Leukodystrophy is a set of genetic disorders that affect the growth, development or maintenance of the myelin sheath, states the United Leukodystrophy Foundation. Examples of leukodystrophies include Pelizaeus-Merzbacher disease, cerebrotendinous xanthomatosis, metachromatic leukodystrophy and Canavan disease, notes the National Institute of Neurological Disorders and Stroke.
Myelin is a spongy whitish substance that protects and insulates the axon, explains the United Leukodystrophy Foundation. When leukodystrophies damage the myelin sheath, they block messages between the brain and the rest of the body. This result in problems with vision, movement, hearing, speaking, and mental and physical development, notes MedlinePlus. Leukodystrophies are mostly inherited disorders. They usually appear during infancy or early stages of childhood, states the United Leukodystrophy Foundation.
The typical symptoms of a leukodystrophy disorder include reduced physical and mental development and progressive loss in hearing, vision, speech and muscle tone, indicates the National Institute of Neurological Disorders and Stroke. Leukodystrophies are difficult to detect in their early stages, notes MedlinePlus.

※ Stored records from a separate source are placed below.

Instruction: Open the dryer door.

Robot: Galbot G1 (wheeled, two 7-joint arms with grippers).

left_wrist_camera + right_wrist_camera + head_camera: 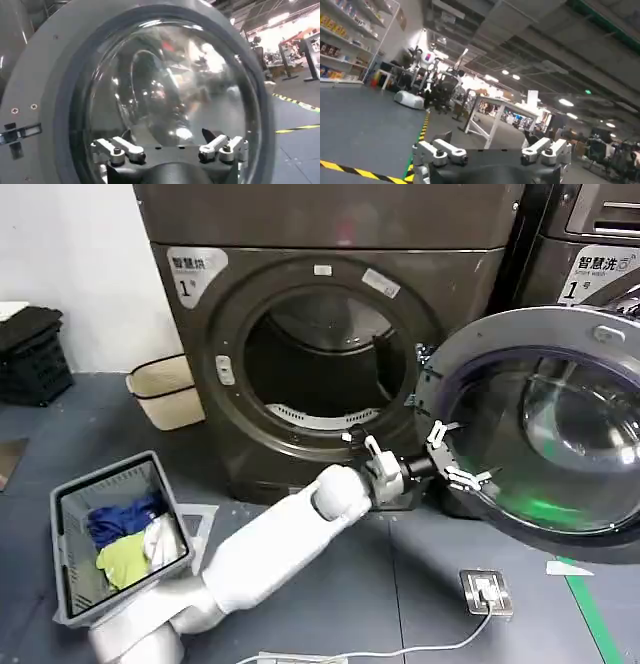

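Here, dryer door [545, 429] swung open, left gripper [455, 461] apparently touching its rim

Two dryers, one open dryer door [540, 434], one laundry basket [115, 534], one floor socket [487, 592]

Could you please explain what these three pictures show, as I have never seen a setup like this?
A two-armed robot is opening a laundry dryer. The head view looks down from the robot's head: its white left arm reaches to the dryer door, which is swung wide open to the right of the drum mouth. The left tool is open at the door's inner rim, holding nothing. The left wrist view looks from that arm at the door's clear bowl. The right wrist view faces the room, its right tool open. A laundry basket sits on the floor.
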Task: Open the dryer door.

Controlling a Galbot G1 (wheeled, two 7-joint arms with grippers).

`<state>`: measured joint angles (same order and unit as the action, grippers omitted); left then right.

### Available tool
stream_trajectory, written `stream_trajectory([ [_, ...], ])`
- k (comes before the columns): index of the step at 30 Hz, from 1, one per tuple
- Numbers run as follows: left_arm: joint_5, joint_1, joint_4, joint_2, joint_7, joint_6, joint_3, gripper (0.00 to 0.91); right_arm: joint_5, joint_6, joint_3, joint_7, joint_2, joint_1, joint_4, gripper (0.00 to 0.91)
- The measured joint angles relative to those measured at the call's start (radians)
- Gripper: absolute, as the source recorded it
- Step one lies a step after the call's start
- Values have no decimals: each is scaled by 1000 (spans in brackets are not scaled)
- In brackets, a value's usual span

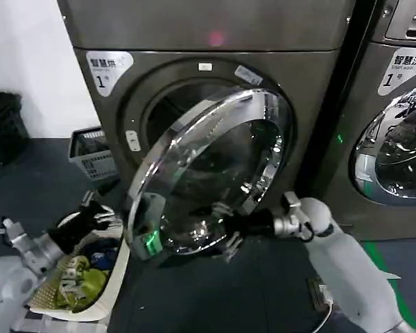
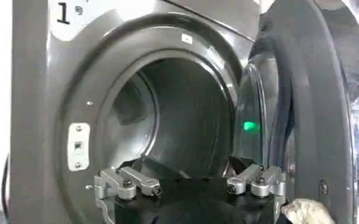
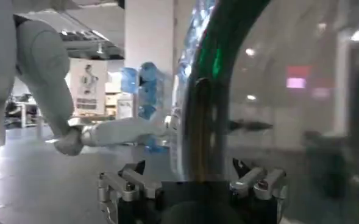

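Note:
The grey dryer (image 1: 208, 41) stands ahead with its round glass door (image 1: 215, 180) swung partly out, hinged on the right, so the dark drum (image 2: 173, 115) shows behind it. My right gripper (image 1: 229, 232) is at the door's lower edge. It is open, and the chrome door rim (image 3: 197, 109) passes between its spread fingers (image 3: 190, 165) without being clamped. My left gripper (image 1: 97, 211) hovers low on the left over a laundry basket, facing the drum opening. It is open (image 2: 188, 167) and holds nothing. The door's inner side (image 2: 307, 97) stands to one side of it.
A white laundry basket (image 1: 83, 277) with clothes sits on the floor at the lower left. A grey crate (image 1: 93, 152) stands by the dryer's left side, with a black bag (image 1: 3, 125) farther left. A second machine (image 1: 402, 139) stands on the right.

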<state>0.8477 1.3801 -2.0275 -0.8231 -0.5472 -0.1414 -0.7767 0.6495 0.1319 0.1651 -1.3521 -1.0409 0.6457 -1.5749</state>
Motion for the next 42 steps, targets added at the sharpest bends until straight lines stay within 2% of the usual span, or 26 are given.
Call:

There are no cures for any of the leukodystrophies. Treatments are usually supportive and symptomatic, and may include recreational programs, medications, speech therapy and physical therapy, states the National Institute of Neurological Disorders and Stroke. As of 2015, however, researchers believe that bone marrow transplantation may be a treatment option for some forms of leukodystrophies, reports MedlinePlus. The prognosis for leukodystrophies is determined by the specific form of the disorder, notes the National Institute of Neurological Disorders and Stroke.